The Council of Ministers is only conditionally subject to parliamentary control in that each of its members must also hold a post on the ministerial level in his or her home country, subjecting him or her to national parliamentary control. This means that the Irish Minister of Agriculture is, for example, as a member of the Council of Ministers, democratically legitimised only by the Irish people, and not by the British, German or French.

This deficit will be exacerbated once the Treaty of Nice takes effect. Until now the Council of Ministers had to vote unanimously on many issues, ensuring that each member state, through its ministers, would be able to exert influence and, when in doubt, safeguard its country’s national sovereignty through its right of veto. Once the Treaty of Nice takes effect, the principle of unanimity will be abolished in many areas, allowing individual states to be easily outvoted and forcing them to accept decisions made by the others.

Commission without legitimisation

A deficit of legitimisation is already evident in the articles of the Treaty of Amsterdam Treaty regulating the Commission. Until now the members of the Commission were neither voted into office by the member states themselves nor by the citizens of each European country, even though its right of initiative to submit legislation on the European level can have a major effect on each individual European citizen. Members of the Commission are independent, at least according to Article 213, paragraph 2 of the Treaty establishing the European Community, yet they are selected according to the party guidelines established by their respective governments.

The suspicion arises that what the members of the Commission may represent are the interests of their respective ruling parties and not ‘the common good of the European peoples’. If the Treaty of Nice comes into effect, this deficit in democratic legitimisation will become further compounded in so far as the Commission’s members will no longer be chosen by the governments of the member states. Instead, to add to the problem, each member of the Commission will be appointed by the Council of the European Union which itself lacks sufficient democratic legitimisation.

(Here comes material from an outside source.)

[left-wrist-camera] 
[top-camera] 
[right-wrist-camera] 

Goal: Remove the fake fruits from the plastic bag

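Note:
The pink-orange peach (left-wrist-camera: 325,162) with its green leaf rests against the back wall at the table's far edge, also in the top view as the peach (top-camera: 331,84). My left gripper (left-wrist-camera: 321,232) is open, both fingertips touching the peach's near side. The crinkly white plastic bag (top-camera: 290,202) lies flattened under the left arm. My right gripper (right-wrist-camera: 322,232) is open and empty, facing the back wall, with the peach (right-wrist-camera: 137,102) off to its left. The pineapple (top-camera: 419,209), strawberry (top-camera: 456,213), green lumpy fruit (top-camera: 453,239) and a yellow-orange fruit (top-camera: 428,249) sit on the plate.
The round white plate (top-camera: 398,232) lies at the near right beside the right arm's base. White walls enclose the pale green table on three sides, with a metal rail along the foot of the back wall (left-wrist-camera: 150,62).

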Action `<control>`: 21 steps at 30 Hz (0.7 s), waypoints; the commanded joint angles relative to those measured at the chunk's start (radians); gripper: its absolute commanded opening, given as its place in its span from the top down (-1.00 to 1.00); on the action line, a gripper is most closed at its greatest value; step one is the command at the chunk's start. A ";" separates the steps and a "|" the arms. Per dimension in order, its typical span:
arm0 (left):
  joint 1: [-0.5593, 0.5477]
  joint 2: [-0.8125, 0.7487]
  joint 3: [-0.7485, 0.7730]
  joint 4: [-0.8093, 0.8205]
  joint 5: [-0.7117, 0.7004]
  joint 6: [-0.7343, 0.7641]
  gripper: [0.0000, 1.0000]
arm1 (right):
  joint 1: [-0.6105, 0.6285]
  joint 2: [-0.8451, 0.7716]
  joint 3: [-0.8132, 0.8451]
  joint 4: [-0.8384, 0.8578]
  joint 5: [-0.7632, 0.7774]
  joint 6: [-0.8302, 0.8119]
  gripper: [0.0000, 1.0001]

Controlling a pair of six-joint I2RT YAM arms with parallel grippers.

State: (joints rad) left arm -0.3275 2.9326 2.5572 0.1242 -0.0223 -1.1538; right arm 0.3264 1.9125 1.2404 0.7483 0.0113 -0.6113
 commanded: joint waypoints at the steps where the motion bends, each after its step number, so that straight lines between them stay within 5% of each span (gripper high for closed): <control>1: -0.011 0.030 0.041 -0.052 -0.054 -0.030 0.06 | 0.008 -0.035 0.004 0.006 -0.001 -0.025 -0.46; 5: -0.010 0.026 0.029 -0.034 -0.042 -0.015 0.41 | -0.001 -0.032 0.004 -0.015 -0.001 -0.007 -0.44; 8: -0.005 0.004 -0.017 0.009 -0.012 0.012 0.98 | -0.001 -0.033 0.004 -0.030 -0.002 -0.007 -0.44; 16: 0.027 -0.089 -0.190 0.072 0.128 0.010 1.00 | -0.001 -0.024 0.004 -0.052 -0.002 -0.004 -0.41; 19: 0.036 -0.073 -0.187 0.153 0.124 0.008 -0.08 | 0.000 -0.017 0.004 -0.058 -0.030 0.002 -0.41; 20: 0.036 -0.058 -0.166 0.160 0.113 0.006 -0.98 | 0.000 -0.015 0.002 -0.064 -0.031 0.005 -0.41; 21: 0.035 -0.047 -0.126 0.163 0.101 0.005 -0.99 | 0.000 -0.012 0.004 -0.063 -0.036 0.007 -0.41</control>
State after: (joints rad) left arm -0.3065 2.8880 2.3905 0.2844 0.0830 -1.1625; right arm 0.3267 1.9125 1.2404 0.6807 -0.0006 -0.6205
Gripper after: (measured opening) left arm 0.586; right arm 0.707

According to Article 214, paragraph 2 of the Treaty establishing the European Community, the governments of all member states have to appoint the members of the Commission and the President by common accord. However, revision of Article 214, paragraph 2 of the Treaty establishing the European Community (Nice) means nomination will occur only by a qualified majority. The principle of unanimity, which allowed a country (such as Ireland) to, when in doubt, use its right of veto to secure its candidate’s position on the Commission, will be done away with in the Treaty of Nice, The European Parliament will still continue to be only able to reject or approve the Commission and its President in its entirety.

Yet the European Parliament is still controlled along party lines and is therefore biased. Just recently, the parties represented in the EU Parliament decided that only those may candidate who belong to a party existing in all member states. This dependence on parties is exacerbated by the addition of paragraph 2 to Article 191 of the Treaty on establishing the European Community, decided on in Nice, further confirming a complete break with the democratic principle of the division of powers (Article 6 of the Treaty on European Union).

In Article 191, paragraph 2 (Nice), a new provision states that the Council (i.e. the executive branch) shall determine the status and funding of political parties at European level simply by a qualified majority. Due to this article’s reference to Article 251, the initiative usually can only come from the Commission. Parliament itself (the legislative branch) only has the right to take a position on the issue. As a consequence, once the Treaty of Nice comes into force, the executive branch will determine the legislative.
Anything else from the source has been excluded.